This past week, English Department faculty members Susanna Childress, Jesus Montaño, and I, along with student Sarah Herrera, met children’s book author and illustrator Angela Dominguez for lunch at a downtown Holland restaurant. Perhaps you know Angela from her bilingual Pura Belpré Honor Books María Had a Little Llama and Marta! Big & Small, or her fabulous middle-grade chapter book Stella Díaz Has Something to Say. We all were thrilled that Angela was willing to meet with us for a brief visit between her many readings at local schools and the Herrick District Library.
During our lively conversation, the literature professor in me had to ask Angela about her intended audience: “Whom do you think about when you create your books?” Angela shared with us her desire to engage young Latinx kids who may not often find themselves mirrored in books typically housed in classrooms or libraries.
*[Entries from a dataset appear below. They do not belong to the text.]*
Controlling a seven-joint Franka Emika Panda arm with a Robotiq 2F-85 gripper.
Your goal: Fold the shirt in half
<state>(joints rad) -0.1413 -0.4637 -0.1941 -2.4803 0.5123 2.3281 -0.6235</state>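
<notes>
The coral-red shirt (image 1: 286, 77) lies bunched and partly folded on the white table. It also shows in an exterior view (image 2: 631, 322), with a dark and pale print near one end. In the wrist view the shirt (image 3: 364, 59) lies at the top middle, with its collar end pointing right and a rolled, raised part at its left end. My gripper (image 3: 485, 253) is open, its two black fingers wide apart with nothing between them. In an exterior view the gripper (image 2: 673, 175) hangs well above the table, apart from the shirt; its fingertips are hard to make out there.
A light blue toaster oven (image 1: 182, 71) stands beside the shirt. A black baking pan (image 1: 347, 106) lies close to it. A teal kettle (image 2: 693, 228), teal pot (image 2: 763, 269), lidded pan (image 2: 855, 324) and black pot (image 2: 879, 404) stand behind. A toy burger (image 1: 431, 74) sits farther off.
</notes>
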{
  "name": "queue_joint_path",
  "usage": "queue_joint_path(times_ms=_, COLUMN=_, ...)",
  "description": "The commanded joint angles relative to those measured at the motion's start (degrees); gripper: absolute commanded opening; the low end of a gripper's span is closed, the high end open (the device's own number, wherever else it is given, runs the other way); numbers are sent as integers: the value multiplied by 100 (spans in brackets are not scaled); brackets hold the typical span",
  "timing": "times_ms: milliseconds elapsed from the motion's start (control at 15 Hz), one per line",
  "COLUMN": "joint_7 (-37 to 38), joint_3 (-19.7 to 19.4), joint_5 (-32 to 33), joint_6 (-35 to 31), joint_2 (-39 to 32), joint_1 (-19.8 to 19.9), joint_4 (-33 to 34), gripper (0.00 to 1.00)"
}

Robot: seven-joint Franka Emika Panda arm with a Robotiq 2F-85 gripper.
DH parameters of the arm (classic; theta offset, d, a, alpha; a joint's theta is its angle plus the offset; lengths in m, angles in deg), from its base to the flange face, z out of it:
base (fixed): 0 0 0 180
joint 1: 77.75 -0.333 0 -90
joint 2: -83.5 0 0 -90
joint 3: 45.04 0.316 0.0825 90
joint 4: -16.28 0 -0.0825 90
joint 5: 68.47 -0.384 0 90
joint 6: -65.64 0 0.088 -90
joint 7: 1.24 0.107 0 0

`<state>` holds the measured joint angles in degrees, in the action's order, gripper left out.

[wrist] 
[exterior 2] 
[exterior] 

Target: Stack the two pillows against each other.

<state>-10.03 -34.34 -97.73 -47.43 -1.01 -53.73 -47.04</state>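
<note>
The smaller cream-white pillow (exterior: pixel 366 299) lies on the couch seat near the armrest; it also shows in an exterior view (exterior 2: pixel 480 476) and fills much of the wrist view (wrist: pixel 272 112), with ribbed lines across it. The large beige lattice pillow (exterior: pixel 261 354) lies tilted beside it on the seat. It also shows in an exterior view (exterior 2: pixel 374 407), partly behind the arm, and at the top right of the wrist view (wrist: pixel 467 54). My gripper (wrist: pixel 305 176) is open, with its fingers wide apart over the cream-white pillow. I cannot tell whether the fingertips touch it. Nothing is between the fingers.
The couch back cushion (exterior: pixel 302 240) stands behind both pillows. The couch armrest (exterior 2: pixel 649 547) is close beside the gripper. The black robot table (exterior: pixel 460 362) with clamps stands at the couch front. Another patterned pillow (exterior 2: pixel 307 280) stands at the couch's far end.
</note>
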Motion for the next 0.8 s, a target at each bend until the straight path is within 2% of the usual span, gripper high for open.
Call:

Her words made me think of the power of diverse books for young Latinx readers. I have always been interested in how certain readers become experts (or “cultural insiders,” as some kid-lit scholars put it) when they read or listen to stories from their culture. In other words, they know more than the other kids during story time. Their cultural knowledge and language abilities (in this case, reading Spanish) give them the upper hand.
In this way, diverse books that “translanguage”—scholar talk for using a mix of words in multiple languages—invert the common host/guest power dynamic, where (here in the United States) Spanish speakers are often the guest and English speakers are the host. Inverting this dynamic plays a significant role in affirming children’s identities, given the ways linguistic and cultural identities are interwoven.
Along with thinking about Latinx readers, Angela shared that she also thinks about majority kids when she creates her books. She hopes that they will see kids in her stories who are different from them, with different skin tones and languages, not as other, but as potential friends. There are pleasures, as we know when we travel, in being the guest.
In a goodbye chat with Angela following our lunch, Sarah mentioned that she first came across Angela’s books in her mom’s preschool classroom. From this experience, Sarah had seen first-hand the significance of these books to Latinx children, the ways that kids find affirmation in books with characters that look and speak like them. Further, she found in Angela an inspiration for herself as a writer. Sarah told me: “Meeting with Angela Dominguez gave me a new sense of inspiration. Listening to her talk about her work was extremely humbling. In my time at Hope, I had never had the opportunity to meet with an author who uses her writing to validate identity, especially for young children.”
If you are interested in diverse children’s and young adult literature (including Angela’s!) and live in the Holland area, check out Diversity Rocks the Book!, a city-wide program addressing the lack of access to diverse books this month. And if you are a Hope student, I invite you to continue this conversation in my fall 2019 course ENGL 375: Children’s and Young Adult Literature!